My point here is not to go into the details of the design of such systems but rather to call your attention to one key point: the importance of designing high school career and technical education systems on the principal that we should distinguish sharply between "career exploration" on the one hand and "career preparation" on the other hand. It is important to create the best career exploration programs we can for far more students than have access to such opportunities now. And many students who will go from high school directly to college and university would benefit from an academic program that uses an applied methodology. But we will not, in my view, have a serious career and technical education system in our high schools until we make a major new commitment to the creation of career and technical education programs intended to result in a credential with real economic value in the marketplace, either on graduation from high school or in a community college program that builds directly on a fully aligned high school technical program.
When we provide programs of that kind that earn the enrollment of at least 40 percent of our students, career and technical education will be a very attractive option for my grandchildren, and that, from my perspective, will be a good thing.
The danger in this course of action is that we condemn a large fraction of our youth to narrowly conceived training programs at the very time that advances in artificial intelligence and related disciplines are on the verge of wiping out entire industries and transforming the jobs in others beyond recognition. Yes, it is important to make sure that we are helping students develop the skills they will need to be employable in an age when a growing number who graduate with only what we now think of as the basic skills will be unemployable, but it is just as important that they be broadly and deeply educated if they are going to be able to roll with the punches that the swiftly evolving job market is likely to throw their way. Recreating the CTE of our parents' time will not work. We need CTE curricula that are broad and deep in their academic component, heavily applied in their pedagogy and include plenty of opportunity not only to learn by doing in real work sites while carrying real responsibilities but also to earn a credential that is highly valued by employers.

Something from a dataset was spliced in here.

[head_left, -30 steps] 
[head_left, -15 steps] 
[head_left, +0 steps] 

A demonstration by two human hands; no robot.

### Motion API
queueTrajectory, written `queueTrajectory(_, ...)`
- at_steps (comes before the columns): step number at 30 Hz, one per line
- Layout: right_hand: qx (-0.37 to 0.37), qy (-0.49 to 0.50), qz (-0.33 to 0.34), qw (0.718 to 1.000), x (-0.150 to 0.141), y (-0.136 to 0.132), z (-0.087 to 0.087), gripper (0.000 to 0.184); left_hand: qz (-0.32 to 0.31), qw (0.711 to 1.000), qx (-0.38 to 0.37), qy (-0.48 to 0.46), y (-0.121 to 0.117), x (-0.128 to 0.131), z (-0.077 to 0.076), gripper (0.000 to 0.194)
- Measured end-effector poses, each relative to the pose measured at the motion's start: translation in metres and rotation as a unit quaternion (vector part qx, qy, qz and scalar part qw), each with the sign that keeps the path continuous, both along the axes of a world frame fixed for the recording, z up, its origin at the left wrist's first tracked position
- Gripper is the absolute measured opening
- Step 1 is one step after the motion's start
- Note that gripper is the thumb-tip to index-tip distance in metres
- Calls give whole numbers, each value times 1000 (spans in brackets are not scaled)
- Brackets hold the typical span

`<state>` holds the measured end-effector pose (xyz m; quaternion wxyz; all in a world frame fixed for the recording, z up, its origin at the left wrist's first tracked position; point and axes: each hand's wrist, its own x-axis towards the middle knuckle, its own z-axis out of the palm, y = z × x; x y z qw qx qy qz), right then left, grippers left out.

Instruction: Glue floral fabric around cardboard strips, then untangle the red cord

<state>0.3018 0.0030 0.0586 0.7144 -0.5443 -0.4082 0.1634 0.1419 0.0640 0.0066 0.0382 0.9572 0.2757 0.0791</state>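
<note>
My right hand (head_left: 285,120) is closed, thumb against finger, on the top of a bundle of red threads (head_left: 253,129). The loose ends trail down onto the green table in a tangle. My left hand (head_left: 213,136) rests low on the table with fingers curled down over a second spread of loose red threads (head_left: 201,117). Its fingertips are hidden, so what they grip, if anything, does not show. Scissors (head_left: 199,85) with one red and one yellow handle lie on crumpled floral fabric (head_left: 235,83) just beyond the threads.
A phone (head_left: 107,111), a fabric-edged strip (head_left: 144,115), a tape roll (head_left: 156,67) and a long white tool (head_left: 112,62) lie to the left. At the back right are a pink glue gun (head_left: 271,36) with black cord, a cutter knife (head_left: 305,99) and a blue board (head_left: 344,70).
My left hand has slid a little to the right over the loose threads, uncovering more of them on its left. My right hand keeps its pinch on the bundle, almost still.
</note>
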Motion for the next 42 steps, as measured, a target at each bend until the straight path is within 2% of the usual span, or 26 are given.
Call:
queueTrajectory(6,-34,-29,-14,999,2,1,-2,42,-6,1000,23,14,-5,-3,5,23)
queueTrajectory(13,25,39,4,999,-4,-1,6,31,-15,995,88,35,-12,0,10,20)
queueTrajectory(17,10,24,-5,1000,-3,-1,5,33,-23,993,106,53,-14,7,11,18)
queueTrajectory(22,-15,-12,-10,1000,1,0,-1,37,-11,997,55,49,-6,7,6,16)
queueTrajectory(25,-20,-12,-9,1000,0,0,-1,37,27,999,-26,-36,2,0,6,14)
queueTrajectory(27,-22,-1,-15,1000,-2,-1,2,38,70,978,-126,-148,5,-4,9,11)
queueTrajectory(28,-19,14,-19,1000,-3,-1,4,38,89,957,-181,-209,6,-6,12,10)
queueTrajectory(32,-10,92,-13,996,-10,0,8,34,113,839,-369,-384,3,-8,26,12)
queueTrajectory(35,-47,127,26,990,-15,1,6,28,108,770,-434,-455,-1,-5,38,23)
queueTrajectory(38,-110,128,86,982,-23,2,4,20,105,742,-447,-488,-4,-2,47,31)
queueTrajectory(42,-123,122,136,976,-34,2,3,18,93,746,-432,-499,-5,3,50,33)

That is a tall order.
Fortunately, there are good examples in the United States and abroad of what such schools and programs can look like. You can find individual CTE programs in individual high schools in the United States that are among the most impressive in the world. Indeed, there is some reason to believe that the American interest in problem- and project-based curriculum, combined with our historic aversion to narrowly focused training may have positioned the United States to develop a form of CTE that is particularly well-suited to the kind of economy that is now emerging globally. But we have a long way to go to parlay that into an impressive system, at scale, for all the students who will need it. The United States will never overcome its growing crisis in income inequality or be fully competitive in world markets until we do this.